§ Aim of the exercise: Scan the data, and whenever a line contains "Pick", copy it.

[[ Task inputs open ]]

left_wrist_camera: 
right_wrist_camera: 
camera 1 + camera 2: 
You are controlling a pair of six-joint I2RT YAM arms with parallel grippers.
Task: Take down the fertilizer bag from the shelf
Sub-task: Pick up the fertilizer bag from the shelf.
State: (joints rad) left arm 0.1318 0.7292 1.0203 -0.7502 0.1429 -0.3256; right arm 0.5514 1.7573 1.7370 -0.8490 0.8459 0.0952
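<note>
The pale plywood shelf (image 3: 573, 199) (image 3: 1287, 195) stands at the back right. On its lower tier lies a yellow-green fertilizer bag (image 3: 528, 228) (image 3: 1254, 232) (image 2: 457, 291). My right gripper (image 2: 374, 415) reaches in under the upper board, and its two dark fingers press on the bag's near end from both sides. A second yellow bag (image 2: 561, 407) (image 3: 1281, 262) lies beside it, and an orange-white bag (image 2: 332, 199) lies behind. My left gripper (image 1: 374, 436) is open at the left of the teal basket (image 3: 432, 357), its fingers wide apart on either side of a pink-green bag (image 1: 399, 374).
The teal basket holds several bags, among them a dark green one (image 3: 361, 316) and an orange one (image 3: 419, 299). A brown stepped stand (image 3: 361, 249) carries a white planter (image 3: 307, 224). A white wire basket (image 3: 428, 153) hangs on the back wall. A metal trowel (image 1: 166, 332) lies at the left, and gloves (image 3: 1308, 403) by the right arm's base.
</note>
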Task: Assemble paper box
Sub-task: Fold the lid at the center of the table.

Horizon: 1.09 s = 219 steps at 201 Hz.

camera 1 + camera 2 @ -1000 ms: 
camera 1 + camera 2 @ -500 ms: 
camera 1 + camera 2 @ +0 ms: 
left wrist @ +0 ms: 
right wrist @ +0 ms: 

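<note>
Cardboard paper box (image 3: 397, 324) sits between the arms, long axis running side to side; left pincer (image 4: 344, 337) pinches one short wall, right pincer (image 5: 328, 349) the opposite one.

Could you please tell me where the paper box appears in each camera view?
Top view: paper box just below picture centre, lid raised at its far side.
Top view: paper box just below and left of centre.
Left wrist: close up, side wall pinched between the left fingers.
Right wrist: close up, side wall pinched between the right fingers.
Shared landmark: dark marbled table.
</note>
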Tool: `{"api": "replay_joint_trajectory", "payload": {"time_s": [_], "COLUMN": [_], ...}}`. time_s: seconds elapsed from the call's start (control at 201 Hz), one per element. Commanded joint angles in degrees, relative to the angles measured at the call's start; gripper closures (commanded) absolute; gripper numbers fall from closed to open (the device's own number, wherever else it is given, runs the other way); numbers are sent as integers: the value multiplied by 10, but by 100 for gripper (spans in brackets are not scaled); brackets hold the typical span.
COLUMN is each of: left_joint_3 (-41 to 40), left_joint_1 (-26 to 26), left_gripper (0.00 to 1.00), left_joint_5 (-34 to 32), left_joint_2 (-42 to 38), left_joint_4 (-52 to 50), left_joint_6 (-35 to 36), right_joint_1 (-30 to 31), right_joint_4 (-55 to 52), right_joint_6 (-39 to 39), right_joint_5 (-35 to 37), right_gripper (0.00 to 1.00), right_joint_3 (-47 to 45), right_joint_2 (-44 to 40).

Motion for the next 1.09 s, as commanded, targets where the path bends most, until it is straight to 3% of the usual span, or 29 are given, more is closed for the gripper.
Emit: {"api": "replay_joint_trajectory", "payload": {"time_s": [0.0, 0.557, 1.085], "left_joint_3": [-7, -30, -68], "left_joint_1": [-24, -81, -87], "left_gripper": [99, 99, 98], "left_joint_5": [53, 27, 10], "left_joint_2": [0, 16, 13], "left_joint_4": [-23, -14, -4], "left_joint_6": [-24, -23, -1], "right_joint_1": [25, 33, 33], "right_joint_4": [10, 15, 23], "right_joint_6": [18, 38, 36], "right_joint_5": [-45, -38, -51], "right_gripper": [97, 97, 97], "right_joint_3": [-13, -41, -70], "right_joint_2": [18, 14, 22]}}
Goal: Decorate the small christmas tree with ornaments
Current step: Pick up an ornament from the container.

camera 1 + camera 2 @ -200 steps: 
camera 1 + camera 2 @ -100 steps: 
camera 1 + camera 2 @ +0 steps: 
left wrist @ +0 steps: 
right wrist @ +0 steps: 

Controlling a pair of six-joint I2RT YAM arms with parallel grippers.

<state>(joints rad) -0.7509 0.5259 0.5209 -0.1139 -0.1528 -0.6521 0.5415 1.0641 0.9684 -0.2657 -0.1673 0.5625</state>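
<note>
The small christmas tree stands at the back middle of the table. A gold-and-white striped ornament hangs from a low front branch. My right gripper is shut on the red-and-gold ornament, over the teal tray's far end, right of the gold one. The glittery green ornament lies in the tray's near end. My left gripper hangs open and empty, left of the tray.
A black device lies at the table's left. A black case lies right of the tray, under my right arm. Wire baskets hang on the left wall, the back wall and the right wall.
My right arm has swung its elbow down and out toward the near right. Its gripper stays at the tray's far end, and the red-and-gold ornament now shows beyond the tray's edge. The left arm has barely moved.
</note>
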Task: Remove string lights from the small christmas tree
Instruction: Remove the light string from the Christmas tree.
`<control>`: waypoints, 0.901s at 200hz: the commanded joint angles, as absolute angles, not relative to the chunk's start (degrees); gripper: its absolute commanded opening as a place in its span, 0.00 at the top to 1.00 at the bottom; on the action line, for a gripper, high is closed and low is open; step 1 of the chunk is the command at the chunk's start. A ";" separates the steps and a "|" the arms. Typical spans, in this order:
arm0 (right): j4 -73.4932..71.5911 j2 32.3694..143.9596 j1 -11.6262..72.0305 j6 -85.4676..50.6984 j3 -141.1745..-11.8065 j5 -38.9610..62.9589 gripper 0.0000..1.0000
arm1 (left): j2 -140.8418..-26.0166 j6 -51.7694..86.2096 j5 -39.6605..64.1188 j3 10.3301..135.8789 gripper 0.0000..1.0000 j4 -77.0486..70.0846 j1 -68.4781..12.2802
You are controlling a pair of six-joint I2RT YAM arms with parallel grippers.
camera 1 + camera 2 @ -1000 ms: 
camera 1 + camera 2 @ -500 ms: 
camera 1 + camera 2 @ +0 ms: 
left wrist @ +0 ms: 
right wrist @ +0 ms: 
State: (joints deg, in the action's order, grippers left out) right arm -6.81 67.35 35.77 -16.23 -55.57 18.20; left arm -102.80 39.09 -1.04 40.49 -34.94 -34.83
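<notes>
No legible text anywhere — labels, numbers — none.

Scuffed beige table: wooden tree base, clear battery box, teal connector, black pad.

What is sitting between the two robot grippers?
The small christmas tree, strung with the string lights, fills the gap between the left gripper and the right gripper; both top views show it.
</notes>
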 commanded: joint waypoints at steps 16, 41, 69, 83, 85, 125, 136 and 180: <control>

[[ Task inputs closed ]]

§ Reply:
Sub-task: Pick up the fertilizer bag from the shelf.
Current step: Pick up an ornament from the container.

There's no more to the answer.